**Instructions to follow:**
Without skipping anything, print all of the data exactly.

**Given data:**

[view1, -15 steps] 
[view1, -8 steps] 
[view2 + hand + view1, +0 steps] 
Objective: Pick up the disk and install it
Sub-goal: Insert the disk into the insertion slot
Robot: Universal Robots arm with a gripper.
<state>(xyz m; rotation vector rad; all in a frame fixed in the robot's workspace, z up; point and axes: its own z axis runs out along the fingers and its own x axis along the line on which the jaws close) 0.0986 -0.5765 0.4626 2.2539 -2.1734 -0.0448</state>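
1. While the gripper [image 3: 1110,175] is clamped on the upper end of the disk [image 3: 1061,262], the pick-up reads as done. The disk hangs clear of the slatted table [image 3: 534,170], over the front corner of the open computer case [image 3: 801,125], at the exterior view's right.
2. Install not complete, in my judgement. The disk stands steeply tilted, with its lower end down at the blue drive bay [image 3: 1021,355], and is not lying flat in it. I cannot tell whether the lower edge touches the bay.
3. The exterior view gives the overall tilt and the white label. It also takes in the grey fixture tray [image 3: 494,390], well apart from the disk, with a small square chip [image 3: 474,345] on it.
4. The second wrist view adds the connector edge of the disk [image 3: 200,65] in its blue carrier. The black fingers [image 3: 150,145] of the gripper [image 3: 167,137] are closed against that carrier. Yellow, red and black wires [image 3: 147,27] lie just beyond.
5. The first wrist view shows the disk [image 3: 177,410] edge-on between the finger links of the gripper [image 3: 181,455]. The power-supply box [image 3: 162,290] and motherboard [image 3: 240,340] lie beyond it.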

**Problem solution:**
[view1, -15 steps] 
[view1, -8 steps] 
[view2 + hand + view1, +0 steps] 
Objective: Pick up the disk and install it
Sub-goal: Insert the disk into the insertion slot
Robot: Universal Robots arm with a gripper.
<state>(xyz m; rotation vector rad; all in a frame fixed in the robot's workspace, z up; point and axes: its own z axis runs out along the fingers and its own x axis along the line on which the jaws close) 0.0986 -0.5765 0.4626 2.2539 -2.1734 -0.0448</state>
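1. While the gripper [image 3: 1110,175] is clamped on the upper end of the disk [image 3: 1061,262], the pick-up reads as done. The disk hangs clear of the slatted table [image 3: 534,170], over the front corner of the open computer case [image 3: 801,125], at the exterior view's right.
2. Install not complete, in my judgement. The disk stands steeply tilted, with its lower end down at the blue drive bay [image 3: 1021,355], and is not lying flat in it. I cannot tell whether the lower edge touches the bay.
3. The exterior view gives the overall tilt and the white label. It also takes in the grey fixture tray [image 3: 494,390], well apart from the disk, with a small square chip [image 3: 474,345] on it.
4. The second wrist view adds the connector edge of the disk [image 3: 200,65] in its blue carrier. The black fingers [image 3: 150,145] of the gripper [image 3: 167,137] are closed against that carrier. Yellow, red and black wires [image 3: 147,27] lie just beyond.
5. The first wrist view shows the disk [image 3: 177,410] edge-on between the finger links of the gripper [image 3: 181,455]. The power-supply box [image 3: 162,290] and motherboard [image 3: 240,340] lie beyond it.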

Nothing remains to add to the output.